Önlem alınmadığını, zira personellerin hayatını koruyacak tedbirlere maliyet gözüyle bakıldığını söz eden Ayaz, tedbir alınması durumunda kâr oranları azaldığını söyledi. Daha az personele daha çok iş yaptırmayı amaçlayan üretim zorlamasının motamot devam etmesini istediklerini vurgulayan Ayaz şunları söyledi:
“Ancak bu bu türlü gitmez. Çalışırken ölmek çalışanların bahtı olamaz. Başta madenler olmak üzere tüm işkollarında vefatları durdurmanın yolları muhakkaktır. Aklın ve bilimin ışığında gerekli tedbirleri almak koşuldur. Ülkemizde personel sıhhati ve iş güvenliği sistemi çökmüştür. Emekçi sıhhati ve iş güvenliği, işverenlerin keyfine nazaran piyasadan seçip alacağı bir mal değildir. Bu sistemde emekçi sıhhati ve iş güvenliği işverenlerin insafına bırakılmaktadır.

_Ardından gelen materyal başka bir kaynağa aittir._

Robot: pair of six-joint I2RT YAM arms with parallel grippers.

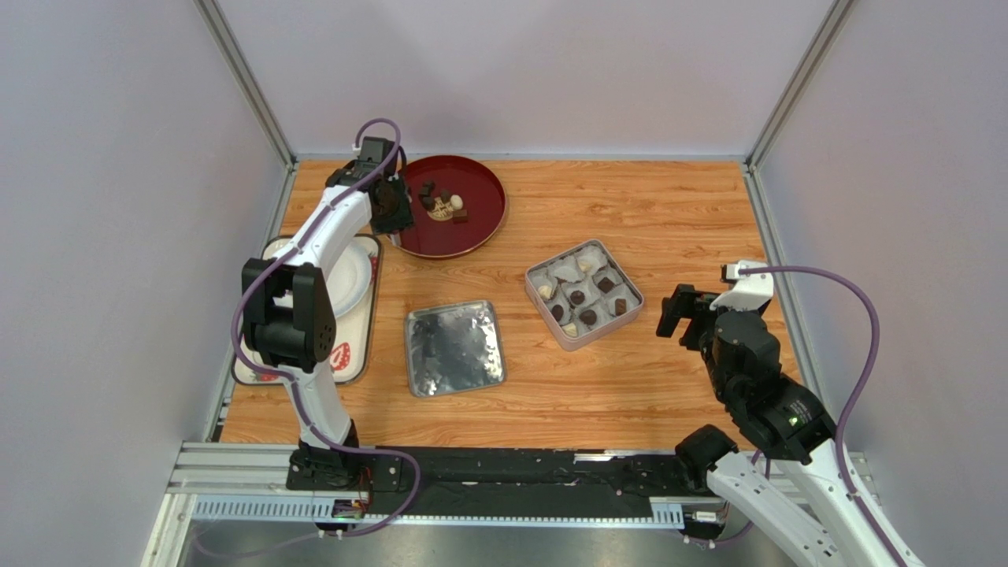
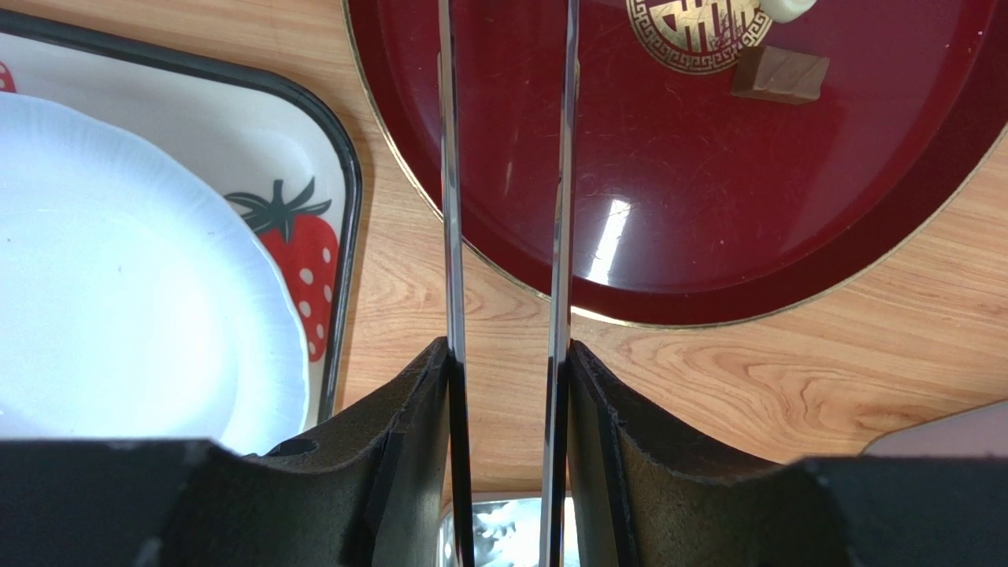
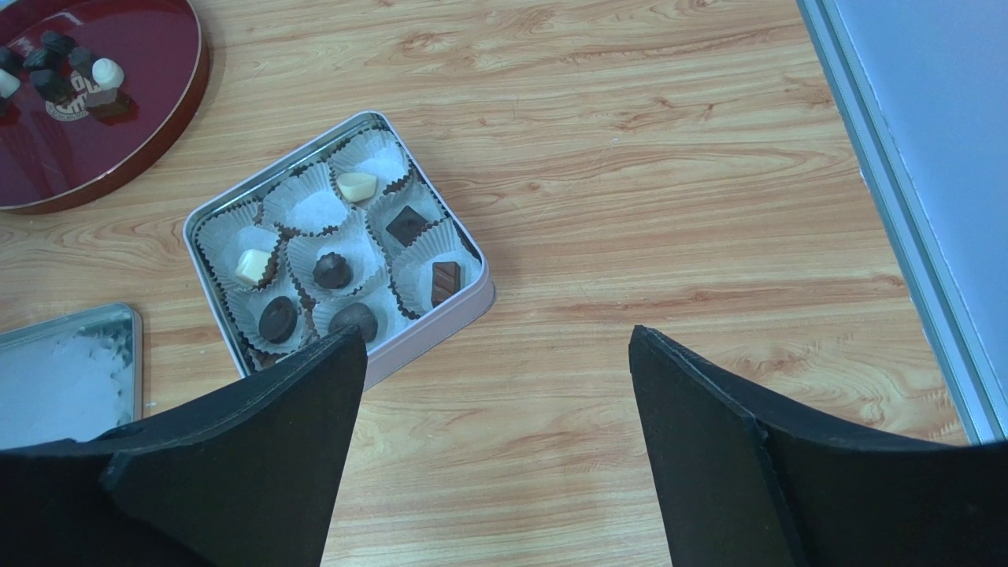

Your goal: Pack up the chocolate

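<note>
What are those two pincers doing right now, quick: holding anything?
Left pincer: partly open, thin blades apart, nothing between them.
Right pincer: wide open, holding nothing.

I count seven chocolates (image 3: 333, 271) in the tin (image 3: 440, 336), five dark and two cream. A small cluster, mostly dark, lies on the red tray (image 3: 142, 112).

we see bright, even light from above with soft shadows; a white glare streak marks the red tray (image 2: 710, 213), and the silver lid (image 1: 453, 346) shines patchily.
</note>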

Bu alanı özelleştiren 6331 sayılı Yasa derhal değiştirilmeli ve kamusal bir personel sıhhati ve iş güvenliği sistemi oluşturulmalıdır. Yıllardır şuurlu olarak zayıflatılan teftişler güçlendirilmelidir. Emekçi sıhhati ve iş güvenliği alanında sendikaların, üniversitelerin, meslek oda ve birliklerinin iştirakiyle bağımsız bir kurumsal yapı oluşturulmalıdır. İşyerlerinde emekçinin kontrolü, en tesirli kontroldür.
Örgütlü çalışanlar işyerlerindeki aksiliklere süratli ve tesirli cevaplar üretebilmelidir. Bu nedenle çalışanların sendikalı olması, sendikasını seçmesi ve grev hakkı başta olmak üzere sendikal hakları önündeki maniler kaldırılmalıdır. Ölümleri önlemenin bir yolu da hesap sormaktan geçer. Ölümüne çalışmaya karşı tek deva emekçilerin birliğidir. Deva çabadır, dayanışmadır.”